**EXERCISE:**
When you reach the line in the data below that contains "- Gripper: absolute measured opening", please start repeating lines exactly, and stop after the line that contains "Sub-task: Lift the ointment", repeating nothing else.

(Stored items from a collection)
☆ ☆ ☆

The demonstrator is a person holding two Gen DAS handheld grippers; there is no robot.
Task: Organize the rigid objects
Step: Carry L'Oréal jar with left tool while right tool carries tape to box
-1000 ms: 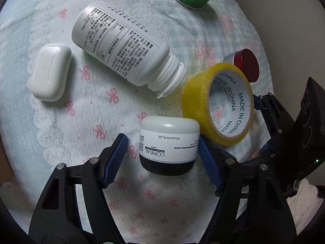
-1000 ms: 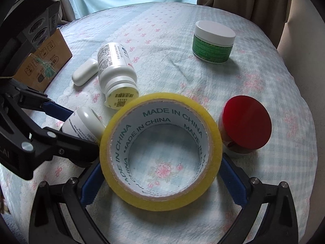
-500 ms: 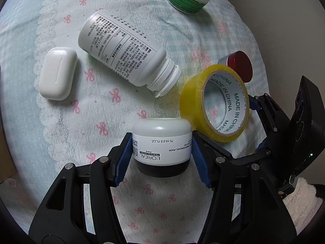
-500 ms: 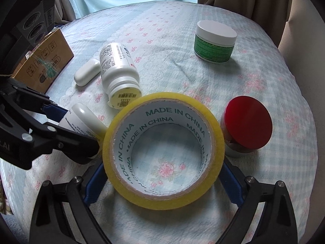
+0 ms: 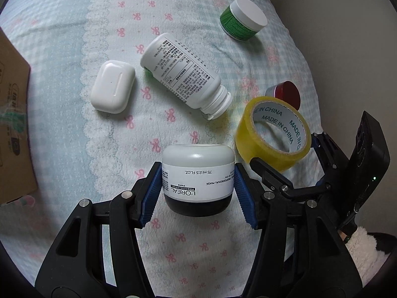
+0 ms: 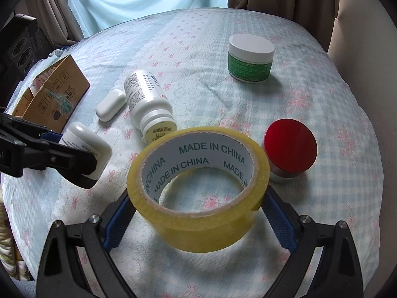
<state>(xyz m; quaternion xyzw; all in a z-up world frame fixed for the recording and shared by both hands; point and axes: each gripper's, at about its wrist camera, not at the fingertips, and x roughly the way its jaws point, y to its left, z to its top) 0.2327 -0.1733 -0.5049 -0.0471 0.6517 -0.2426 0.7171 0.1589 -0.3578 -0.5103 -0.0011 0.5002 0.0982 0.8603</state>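
Observation:
My left gripper (image 5: 197,193) is shut on a white L'Oreal jar (image 5: 197,172) with a black base and holds it above the cloth; the jar also shows in the right wrist view (image 6: 86,146). My right gripper (image 6: 198,213) is shut on a yellow tape roll (image 6: 198,206), lifted off the cloth; the roll also shows in the left wrist view (image 5: 273,136). A white pill bottle (image 5: 183,77) lies on its side. A white earbud case (image 5: 113,90) lies left of it.
A green jar with a white lid (image 6: 250,59) stands at the far side. A red-lidded jar (image 6: 289,146) stands right of the tape. A cardboard box (image 6: 49,94) sits at the left edge. The flowered cloth (image 6: 322,99) drops off at the right.
My left gripper closed on the L'Oreal jar and lifted it. My right gripper raised the tape roll off the cloth. Both cameras pulled back and up.

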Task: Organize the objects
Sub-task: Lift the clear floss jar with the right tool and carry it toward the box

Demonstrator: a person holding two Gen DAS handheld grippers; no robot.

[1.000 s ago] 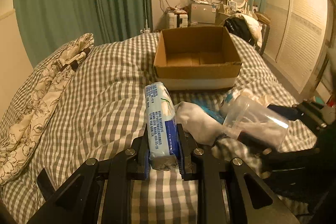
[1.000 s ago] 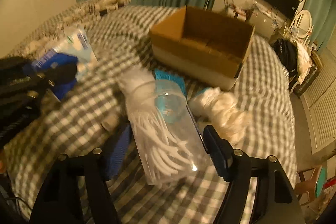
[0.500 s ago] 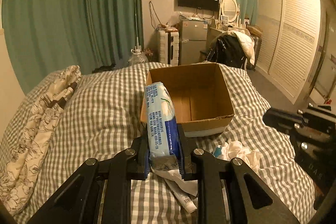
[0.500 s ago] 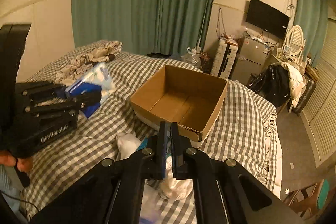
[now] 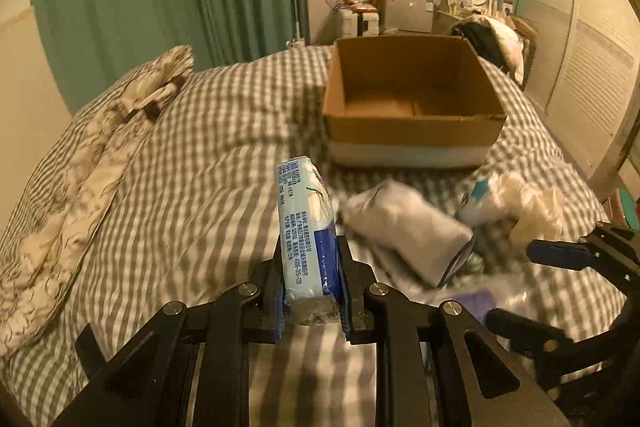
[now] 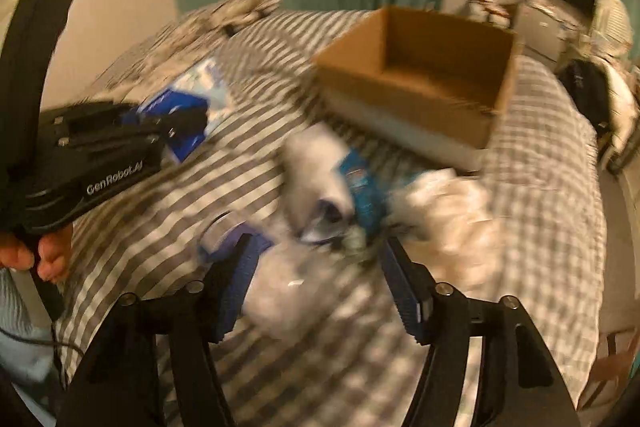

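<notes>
Left wrist view: my left tongs [image 5: 311, 281] clamp the tissue pack [image 5: 306, 233] above the bed [image 5: 192, 163], short of the cardboard box [image 5: 412, 133]. My right tongs [image 6: 320, 291] gape around blurred clutter.

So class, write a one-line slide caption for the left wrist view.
Left gripper holds a blue-and-white tissue pack upright above the checked bed, an open cardboard box ahead.
</notes>
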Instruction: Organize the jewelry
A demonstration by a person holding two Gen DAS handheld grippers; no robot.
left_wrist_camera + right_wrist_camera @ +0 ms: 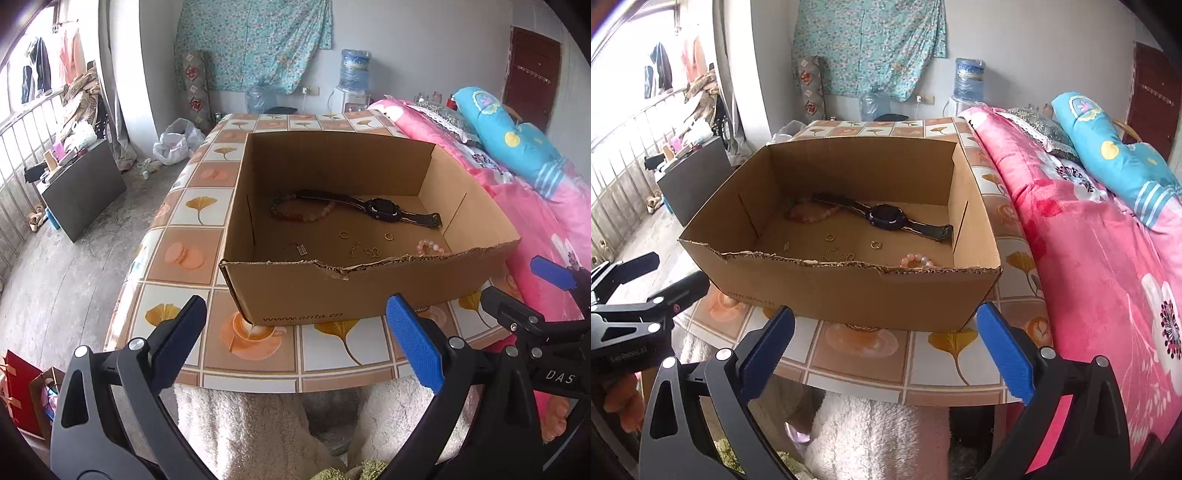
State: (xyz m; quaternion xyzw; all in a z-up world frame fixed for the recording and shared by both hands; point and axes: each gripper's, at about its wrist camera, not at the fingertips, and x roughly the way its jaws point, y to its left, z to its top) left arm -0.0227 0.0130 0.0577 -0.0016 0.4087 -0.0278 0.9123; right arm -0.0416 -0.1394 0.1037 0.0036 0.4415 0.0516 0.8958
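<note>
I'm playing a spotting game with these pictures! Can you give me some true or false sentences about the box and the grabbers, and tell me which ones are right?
1. The black watch lies inside the cardboard box. True.
2. The left gripper is squeezing a bracelet. False: its jaws stand open with nothing between them.
3. The pink bead bracelet sits in the box near the front wall. True.
4. The box stands on the pink blanket. False: it stands on the table with the leaf-patterned cover, beside the blanket.
5. The right gripper is open and empty. True.
</note>
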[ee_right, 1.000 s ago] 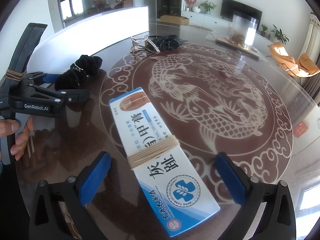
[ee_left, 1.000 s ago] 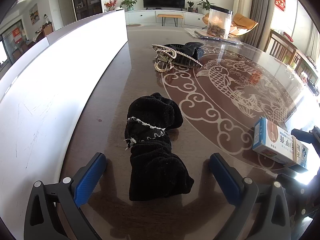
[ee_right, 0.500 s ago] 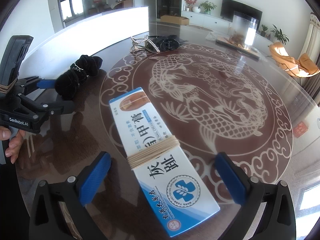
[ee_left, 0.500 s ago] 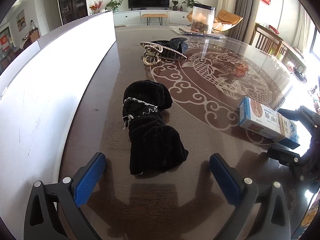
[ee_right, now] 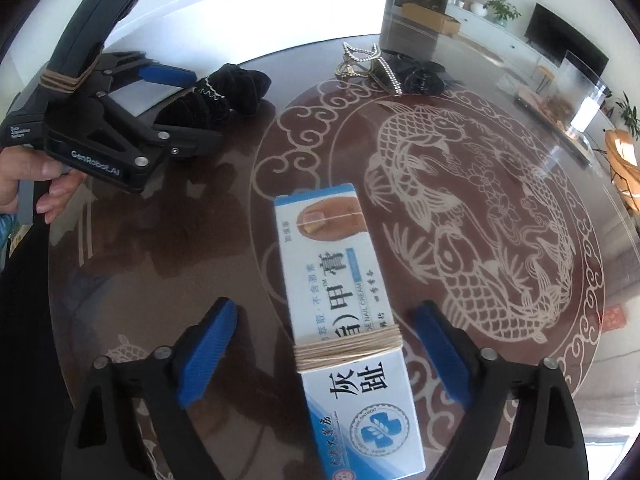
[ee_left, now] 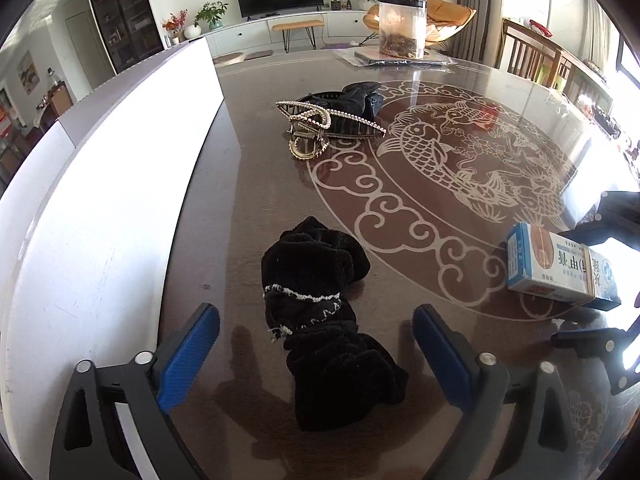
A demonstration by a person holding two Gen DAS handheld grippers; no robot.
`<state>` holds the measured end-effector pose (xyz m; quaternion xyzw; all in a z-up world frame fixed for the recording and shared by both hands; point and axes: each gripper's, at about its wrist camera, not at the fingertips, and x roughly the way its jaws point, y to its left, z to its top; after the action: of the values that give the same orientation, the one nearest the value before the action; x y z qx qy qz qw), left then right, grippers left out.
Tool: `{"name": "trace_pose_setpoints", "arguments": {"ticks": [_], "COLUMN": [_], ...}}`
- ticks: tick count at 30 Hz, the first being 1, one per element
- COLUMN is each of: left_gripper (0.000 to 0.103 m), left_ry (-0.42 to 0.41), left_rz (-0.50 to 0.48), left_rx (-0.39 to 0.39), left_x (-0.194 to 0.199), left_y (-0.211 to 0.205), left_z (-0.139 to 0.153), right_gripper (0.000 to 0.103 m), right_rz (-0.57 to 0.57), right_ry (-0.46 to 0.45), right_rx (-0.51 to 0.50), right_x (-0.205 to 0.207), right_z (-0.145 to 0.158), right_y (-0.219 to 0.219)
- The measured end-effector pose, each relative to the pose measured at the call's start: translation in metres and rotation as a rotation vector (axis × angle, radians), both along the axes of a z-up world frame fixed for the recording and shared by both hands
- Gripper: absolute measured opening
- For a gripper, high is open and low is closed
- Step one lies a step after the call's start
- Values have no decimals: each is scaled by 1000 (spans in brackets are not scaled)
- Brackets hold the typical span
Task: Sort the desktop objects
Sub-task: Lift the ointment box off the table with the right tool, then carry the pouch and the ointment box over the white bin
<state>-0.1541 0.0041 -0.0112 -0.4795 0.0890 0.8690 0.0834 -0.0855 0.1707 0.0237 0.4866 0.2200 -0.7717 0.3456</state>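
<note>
Your left gripper [ee_left: 316,344] stood wide open over the glass-topped table [ee_left: 248,184], its blue pads [ee_left: 188,356] flanking the near end of the black velvet scrunchie [ee_left: 324,320] without touching it. Half a second before, that view looked across the table from further back and to the side; now it had closed in again, with the scrunchie lying lengthwise between the fingers, which reads as a lining-up for a pick.

Your right gripper [ee_right: 324,364] was also spread wide, holding nothing, with the blue-and-white nail cream box [ee_right: 348,320] lying flat on the glass between its pads. A band of pale string circled the box at about the line of the fingertips. A moment earlier the box had run diagonally across this view; now it ran nearly straight along the fingers, so the gripper had turned to square up with it.

Neither object appeared to have been lifted, so the sorting looked to be at the approach stage on both sides.

Further out, a pearl-trimmed hair claw [ee_left: 310,128] rested against a dark hair accessory [ee_left: 360,100] near the carp pattern. At the far edge stood a clear jar [ee_left: 402,26], well apart from the rest. A long white panel [ee_left: 100,208] ran along the table's left side.
</note>
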Motion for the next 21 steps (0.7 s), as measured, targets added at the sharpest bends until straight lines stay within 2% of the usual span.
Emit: {"name": "trace_pose_setpoints", "arguments": {"ticks": [1, 2, 4, 7, 13, 17, 19, 21], "left_gripper": [47, 32, 32, 32, 32, 32, 32, 32], "left_ry": [-12, -25, 11, 52, 142, 223, 247, 237], "left_rz": [-3, 14, 26, 31, 86, 166, 228, 295], "left_rx": [45, 54, 67, 127, 237, 225, 192, 178], "left_x": [-1, -1, 9, 31, 56, 58, 55, 48], "left_y": [0, 0, 0, -3, -41, -92, -126, -165], "left_z": [2, 3, 9, 24, 83, 128, 141, 143], "right_gripper": [44, 43, 43, 43, 43, 43, 43, 43], "right_rz": [-6, -22, -66, -141, -223, -206, -170, -131], "right_ry": [-5, -26, -32, -53, -45, -13, 12, 35], "right_rx": [17, 31, 39, -8, -115, -220, -271, -321], "right_x": [-2, -5, -5, -3, -15, -30, -35, -37], "right_z": [4, 7, 15, 30, 74, 120, 142, 160], "right_y": [-1, -2, 3, 15, 8, -38, -76, -122]}}
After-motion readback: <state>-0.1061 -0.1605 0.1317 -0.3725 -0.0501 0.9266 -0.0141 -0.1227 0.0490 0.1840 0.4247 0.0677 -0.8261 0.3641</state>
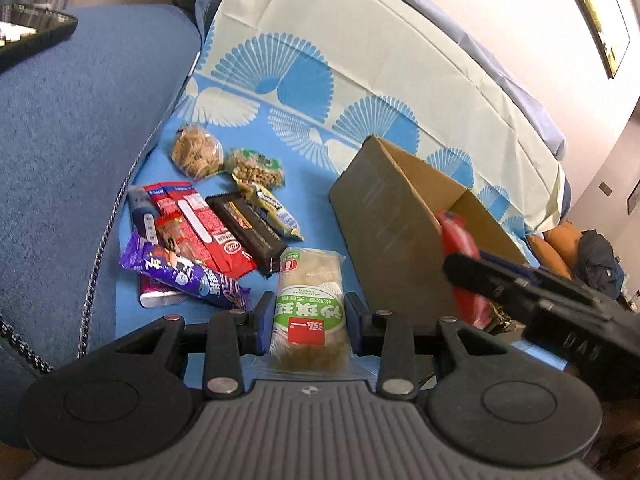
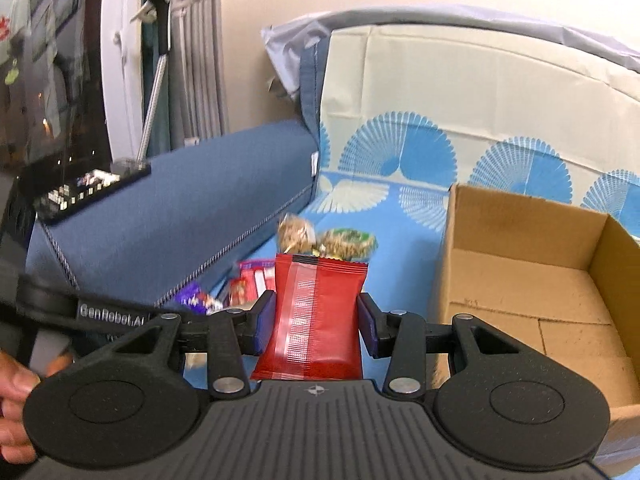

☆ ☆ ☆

**FINAL ANSWER:**
- Gripper: absolute measured opening
- For a gripper, high is open and low is closed
- Step one lies a step after the call's start
- Values have no decimals: each is scaled by 1000 (spans in brackets are not scaled)
- Brackets hold the typical span
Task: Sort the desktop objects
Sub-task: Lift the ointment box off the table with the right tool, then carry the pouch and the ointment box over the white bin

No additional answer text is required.